*Data block:*
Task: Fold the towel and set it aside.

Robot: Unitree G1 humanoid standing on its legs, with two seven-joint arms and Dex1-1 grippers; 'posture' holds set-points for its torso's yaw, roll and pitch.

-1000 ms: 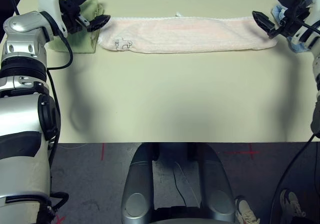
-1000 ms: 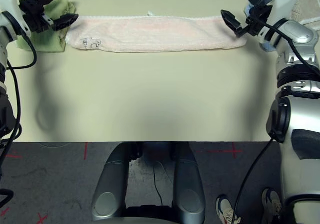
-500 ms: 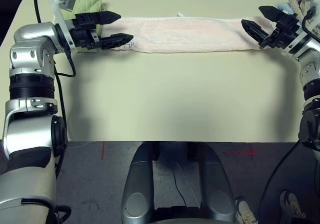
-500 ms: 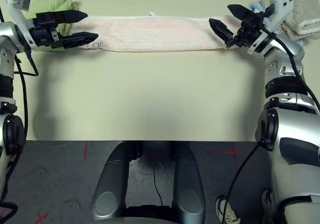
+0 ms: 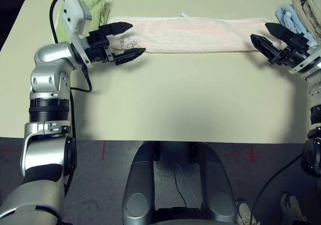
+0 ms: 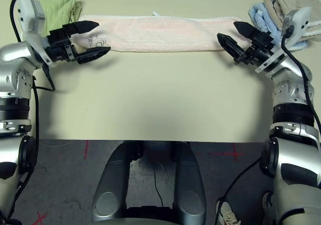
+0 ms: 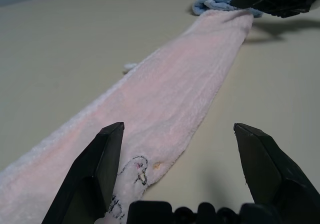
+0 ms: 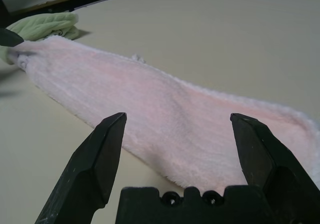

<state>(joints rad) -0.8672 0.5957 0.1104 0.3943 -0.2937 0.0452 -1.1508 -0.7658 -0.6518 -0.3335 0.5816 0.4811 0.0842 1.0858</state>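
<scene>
The pale pink towel (image 5: 193, 34) lies as a long narrow strip across the far side of the table, its cartoon print (image 5: 126, 42) at its left end. My left gripper (image 5: 127, 39) is open at that end, one finger over the cloth and one off its near edge. In the left wrist view the towel (image 7: 175, 109) runs away between the fingertips (image 7: 111, 139). My right gripper (image 5: 266, 36) is open at the right end, just off the cloth. The right wrist view shows the towel (image 8: 165, 114) ahead of the spread fingers (image 8: 111, 134).
A light green folded towel (image 5: 95, 8) sits at the far left, behind my left wrist. Blue (image 5: 291, 18) and beige (image 5: 307, 3) folded towels are stacked at the far right. The table (image 5: 180, 99) is bare from the strip to its near edge.
Both arms have come down and inward to the towel's two ends. The camera has tilted, so the whole scene has shifted. The towel itself lies as before.
</scene>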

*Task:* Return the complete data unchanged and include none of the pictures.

*Answer section:*
Task: Fold the towel and set it aside.

Robot: Unitree G1 humanoid standing on its legs, with two seven-joint arms and Dex1-1 grippers; 'posture' holds set-points for its torso's yaw, roll and pitch.

-1000 ms: 
-1000 ms: 
-500 ms: 
-500 ms: 
+0 ms: 
+0 ms: 
+0 ms: 
+0 ms: 

<state>(joints rad) -0.8672 0.5957 0.1104 0.3943 -0.2937 0.0452 -1.1508 -0.7658 -0.6518 -0.3335 0.5816 0.4811 0.0842 1.0858</state>
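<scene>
The pale pink towel (image 5: 193, 34) lies as a long narrow strip across the far side of the table, its cartoon print (image 5: 126, 42) at its left end. My left gripper (image 5: 127, 39) is open at that end, one finger over the cloth and one off its near edge. In the left wrist view the towel (image 7: 175, 109) runs away between the fingertips (image 7: 111, 139). My right gripper (image 5: 266, 36) is open at the right end, just off the cloth. The right wrist view shows the towel (image 8: 165, 114) ahead of the spread fingers (image 8: 111, 134).
A light green folded towel (image 5: 95, 8) sits at the far left, behind my left wrist. Blue (image 5: 291, 18) and beige (image 5: 307, 3) folded towels are stacked at the far right. The table (image 5: 180, 99) is bare from the strip to its near edge.
Both arms have come down and inward to the towel's two ends. The camera has tilted, so the whole scene has shifted. The towel itself lies as before.
</scene>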

The answer to this exercise has been written out completely.